Take the material below and reproduce, word for word, only the lines from the line with "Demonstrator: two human" through the line with "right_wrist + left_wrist".

··········

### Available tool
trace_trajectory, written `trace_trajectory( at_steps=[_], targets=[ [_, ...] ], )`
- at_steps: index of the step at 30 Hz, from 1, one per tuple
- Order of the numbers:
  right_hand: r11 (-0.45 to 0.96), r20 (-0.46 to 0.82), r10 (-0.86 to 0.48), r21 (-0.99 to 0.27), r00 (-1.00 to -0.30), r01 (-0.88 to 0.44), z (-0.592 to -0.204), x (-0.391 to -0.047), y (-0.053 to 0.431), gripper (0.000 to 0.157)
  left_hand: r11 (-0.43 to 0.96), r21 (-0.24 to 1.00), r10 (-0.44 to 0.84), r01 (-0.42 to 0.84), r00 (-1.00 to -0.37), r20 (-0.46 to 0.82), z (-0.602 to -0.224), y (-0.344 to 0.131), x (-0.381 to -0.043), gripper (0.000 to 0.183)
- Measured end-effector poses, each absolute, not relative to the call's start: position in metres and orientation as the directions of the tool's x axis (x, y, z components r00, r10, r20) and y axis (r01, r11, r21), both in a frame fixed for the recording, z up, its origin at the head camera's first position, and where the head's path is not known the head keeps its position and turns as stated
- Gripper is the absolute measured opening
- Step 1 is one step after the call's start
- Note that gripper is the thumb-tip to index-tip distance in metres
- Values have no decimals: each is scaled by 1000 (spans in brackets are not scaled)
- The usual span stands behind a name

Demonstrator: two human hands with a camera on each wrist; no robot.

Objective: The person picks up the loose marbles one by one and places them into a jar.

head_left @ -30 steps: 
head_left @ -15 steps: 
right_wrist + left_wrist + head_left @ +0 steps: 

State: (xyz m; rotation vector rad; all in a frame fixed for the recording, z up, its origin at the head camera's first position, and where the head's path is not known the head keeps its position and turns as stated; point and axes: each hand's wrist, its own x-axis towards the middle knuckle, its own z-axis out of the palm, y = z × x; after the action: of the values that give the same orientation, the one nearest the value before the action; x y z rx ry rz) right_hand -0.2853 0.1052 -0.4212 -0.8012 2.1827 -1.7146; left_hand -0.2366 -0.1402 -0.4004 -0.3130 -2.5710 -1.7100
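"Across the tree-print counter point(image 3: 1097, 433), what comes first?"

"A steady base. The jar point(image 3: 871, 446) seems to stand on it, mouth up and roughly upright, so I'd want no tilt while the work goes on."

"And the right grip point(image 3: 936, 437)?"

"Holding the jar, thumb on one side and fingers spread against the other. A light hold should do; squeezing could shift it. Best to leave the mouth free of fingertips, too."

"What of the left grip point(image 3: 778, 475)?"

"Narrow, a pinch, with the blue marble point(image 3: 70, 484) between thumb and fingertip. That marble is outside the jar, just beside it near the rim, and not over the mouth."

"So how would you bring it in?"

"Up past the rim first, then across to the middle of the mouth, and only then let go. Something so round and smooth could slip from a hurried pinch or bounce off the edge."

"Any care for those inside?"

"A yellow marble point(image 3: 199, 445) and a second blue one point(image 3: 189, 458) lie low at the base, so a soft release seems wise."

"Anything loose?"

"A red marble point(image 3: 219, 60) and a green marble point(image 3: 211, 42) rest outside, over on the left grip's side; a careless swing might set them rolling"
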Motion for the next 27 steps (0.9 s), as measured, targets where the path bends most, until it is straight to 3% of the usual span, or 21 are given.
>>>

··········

SOLUTION TO THIS PROBLEM:
Demonstrator: two human hands with a camera on each wrist; no robot.

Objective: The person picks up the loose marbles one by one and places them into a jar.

head_left @ -30 steps: 
head_left @ -15 steps: 
right_wrist + left_wrist + head_left @ +0 steps: 

The answer contains nothing more.